Speaking truth to power

Ben Kadel
8 min readFeb 3, 2021

What does it mean to speak truth to power?

This may be the most urgent question of our time. The majority of us see the writing on the wall. We recognize how dire the crisis is. We see how deeply interconnected the problems are and how quickly the cascade of collapse is happening. There is no normal to go back to.

And we also — many of us at least — see the changes and solutions that are necessary. We may not want to make the changes (and get argumentative and defensive about it), but we know nonetheless.

Drawdown.org has analyzed and ranked over a hundred climate related responses and finds that most of them actually create jobs and save money. In other words, they not only tackle the climate crisis, they give a bump to the economy, too. The same is true for a host of effective responses to social problems like the housing crisis, drug addiction and mental health issues. Important elements are already embedded in the Green New Deal and attempts at structural economic changes like guaranteed basic income.

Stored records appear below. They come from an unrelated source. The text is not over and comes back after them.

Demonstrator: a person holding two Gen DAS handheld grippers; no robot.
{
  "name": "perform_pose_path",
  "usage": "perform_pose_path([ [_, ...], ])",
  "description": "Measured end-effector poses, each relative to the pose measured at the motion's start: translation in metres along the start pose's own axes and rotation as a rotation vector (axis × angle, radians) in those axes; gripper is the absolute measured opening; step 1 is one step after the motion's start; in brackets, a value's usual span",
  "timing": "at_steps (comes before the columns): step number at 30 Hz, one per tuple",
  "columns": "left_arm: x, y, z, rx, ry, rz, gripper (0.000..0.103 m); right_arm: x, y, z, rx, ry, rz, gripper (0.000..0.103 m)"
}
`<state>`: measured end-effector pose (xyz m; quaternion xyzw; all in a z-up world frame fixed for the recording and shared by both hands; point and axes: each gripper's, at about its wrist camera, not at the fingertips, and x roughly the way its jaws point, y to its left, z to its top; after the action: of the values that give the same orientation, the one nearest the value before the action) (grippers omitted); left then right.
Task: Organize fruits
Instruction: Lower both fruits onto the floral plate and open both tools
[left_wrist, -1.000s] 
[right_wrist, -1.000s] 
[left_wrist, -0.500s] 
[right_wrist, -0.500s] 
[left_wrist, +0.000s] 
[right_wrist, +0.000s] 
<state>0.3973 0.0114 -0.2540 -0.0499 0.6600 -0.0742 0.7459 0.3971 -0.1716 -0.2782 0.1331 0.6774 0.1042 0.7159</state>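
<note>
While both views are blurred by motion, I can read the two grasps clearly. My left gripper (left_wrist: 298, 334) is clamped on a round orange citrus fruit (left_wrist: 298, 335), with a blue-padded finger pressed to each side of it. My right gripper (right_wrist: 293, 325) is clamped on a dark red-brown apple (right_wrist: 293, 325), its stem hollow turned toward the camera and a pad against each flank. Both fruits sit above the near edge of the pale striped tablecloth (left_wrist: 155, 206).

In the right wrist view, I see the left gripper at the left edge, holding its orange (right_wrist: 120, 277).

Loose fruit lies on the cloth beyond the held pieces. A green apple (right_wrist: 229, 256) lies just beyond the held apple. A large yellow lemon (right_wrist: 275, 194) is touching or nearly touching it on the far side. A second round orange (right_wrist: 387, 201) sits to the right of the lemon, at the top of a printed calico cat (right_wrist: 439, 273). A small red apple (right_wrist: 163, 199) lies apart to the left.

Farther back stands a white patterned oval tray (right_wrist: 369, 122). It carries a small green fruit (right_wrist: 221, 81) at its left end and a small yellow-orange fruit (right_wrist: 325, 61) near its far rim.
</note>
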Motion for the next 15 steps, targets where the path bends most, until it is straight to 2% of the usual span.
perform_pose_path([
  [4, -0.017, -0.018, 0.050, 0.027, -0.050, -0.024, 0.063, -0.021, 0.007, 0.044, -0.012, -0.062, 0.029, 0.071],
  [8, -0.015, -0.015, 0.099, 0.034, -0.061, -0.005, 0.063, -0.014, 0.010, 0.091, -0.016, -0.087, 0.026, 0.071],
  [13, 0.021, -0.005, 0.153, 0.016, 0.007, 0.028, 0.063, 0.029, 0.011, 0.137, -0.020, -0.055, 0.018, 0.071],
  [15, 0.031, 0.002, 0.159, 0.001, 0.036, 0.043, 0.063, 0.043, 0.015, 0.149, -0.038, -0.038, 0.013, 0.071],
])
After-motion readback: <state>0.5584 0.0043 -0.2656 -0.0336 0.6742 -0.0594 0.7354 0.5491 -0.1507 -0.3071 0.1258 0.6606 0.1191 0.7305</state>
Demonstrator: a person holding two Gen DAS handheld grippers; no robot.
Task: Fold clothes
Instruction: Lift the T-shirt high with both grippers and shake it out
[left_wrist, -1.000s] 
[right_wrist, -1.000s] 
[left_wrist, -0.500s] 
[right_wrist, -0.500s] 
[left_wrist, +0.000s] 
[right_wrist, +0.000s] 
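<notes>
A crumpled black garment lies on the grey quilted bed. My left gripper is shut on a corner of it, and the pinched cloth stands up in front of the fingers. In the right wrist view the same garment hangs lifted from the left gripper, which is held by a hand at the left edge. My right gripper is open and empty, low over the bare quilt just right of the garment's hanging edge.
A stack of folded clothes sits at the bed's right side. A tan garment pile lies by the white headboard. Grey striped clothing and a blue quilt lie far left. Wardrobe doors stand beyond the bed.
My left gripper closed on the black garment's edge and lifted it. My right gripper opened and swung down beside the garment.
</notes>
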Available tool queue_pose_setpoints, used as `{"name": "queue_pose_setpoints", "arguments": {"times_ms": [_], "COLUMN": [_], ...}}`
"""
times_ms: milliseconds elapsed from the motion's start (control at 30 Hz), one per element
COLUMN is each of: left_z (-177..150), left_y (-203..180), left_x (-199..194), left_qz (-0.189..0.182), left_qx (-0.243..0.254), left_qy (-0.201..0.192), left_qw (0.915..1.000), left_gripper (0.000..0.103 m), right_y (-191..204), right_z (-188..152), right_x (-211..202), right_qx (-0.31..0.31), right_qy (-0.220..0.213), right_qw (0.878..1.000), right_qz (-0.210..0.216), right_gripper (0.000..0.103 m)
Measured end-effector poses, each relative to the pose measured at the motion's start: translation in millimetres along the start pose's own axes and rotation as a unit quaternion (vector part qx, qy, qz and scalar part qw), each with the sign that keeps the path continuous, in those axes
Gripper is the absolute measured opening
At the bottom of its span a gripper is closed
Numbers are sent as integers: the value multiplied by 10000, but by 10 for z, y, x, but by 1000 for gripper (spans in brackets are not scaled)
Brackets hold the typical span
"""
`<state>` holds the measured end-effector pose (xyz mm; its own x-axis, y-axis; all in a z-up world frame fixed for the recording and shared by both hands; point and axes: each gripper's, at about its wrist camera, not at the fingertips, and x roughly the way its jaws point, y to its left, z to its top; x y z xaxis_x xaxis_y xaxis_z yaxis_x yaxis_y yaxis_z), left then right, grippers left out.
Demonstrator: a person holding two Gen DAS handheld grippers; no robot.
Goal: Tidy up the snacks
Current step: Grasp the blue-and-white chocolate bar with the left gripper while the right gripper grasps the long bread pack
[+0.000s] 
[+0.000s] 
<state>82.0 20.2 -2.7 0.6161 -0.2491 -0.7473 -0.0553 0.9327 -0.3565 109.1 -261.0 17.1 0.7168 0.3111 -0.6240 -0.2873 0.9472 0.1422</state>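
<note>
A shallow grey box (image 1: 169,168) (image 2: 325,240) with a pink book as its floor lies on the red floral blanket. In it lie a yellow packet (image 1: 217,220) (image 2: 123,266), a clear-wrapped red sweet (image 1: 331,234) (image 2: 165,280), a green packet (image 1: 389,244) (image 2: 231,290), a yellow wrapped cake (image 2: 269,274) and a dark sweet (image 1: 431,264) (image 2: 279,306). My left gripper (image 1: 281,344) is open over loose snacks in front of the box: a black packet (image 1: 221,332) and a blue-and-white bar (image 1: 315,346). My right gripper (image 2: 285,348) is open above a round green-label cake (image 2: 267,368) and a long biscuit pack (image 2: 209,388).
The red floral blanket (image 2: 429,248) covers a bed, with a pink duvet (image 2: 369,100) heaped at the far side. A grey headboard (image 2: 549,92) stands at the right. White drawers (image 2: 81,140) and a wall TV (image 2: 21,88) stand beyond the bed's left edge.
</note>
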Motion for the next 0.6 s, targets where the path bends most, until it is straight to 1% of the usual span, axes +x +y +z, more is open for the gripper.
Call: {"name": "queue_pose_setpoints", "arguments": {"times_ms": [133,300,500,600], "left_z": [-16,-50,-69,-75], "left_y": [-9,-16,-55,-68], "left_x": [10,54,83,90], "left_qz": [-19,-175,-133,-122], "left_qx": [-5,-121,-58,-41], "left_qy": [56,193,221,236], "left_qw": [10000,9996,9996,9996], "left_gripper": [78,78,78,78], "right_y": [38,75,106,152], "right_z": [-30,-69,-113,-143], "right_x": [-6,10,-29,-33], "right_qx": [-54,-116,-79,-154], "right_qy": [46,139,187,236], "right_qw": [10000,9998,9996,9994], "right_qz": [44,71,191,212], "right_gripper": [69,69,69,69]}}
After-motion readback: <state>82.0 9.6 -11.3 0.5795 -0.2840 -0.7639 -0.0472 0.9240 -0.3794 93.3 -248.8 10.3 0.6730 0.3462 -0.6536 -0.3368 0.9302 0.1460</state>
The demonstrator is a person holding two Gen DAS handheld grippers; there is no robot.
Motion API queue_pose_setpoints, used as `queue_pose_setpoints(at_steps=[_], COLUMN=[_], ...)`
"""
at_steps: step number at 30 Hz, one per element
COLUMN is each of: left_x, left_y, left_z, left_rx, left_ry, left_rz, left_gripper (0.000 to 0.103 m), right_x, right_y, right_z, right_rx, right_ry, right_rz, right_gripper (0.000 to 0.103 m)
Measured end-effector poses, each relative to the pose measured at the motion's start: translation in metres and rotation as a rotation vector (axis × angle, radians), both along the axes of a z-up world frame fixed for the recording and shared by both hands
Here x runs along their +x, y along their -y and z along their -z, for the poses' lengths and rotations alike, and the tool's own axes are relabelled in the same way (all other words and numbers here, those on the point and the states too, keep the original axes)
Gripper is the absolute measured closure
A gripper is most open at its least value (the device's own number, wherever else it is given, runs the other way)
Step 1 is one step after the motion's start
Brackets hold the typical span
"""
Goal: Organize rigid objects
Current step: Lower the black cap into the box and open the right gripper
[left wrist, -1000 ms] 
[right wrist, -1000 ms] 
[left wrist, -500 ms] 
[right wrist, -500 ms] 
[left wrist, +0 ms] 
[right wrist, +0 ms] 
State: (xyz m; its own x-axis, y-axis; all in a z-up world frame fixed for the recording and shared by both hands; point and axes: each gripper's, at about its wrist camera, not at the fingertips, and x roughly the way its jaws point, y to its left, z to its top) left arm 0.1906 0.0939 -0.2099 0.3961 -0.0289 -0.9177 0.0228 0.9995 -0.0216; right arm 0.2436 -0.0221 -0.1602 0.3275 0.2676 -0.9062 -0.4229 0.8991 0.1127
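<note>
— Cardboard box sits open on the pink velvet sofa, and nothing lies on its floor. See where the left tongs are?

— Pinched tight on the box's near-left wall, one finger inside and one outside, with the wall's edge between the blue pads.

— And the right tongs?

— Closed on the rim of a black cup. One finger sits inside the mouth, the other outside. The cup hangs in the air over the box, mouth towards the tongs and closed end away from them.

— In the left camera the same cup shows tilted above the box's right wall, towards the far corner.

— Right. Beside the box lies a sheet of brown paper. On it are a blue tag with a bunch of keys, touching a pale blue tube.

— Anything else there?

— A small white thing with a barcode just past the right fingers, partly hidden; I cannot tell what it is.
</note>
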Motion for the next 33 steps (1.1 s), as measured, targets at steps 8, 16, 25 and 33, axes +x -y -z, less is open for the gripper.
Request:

The solutions are there. Most have already been reality-tested and they work. They aren’t technically difficult. We don’t need to wait for any new technologies to save us. We have all the know-how and all the resources (including money) to implement all of them at scale with a positive mid-term impact on the economy and major short and long-term social benefits. There are no rational or technical reasons why we can’t get out of the mess we’re in.

All we lack is political will.

Unfortunately, political will is not created by demonstrating rational arguments or proving technical points. Political will is only tangentially connected with what we might call reality. These days, it is primarily the product of Power. And Power isn’t interested in Truth. In fact, Power has a vested interest in denying Truth. Power gets its power by stealing yours and it does that by conning you into the Big Lie — believing you don’t have any power to start with.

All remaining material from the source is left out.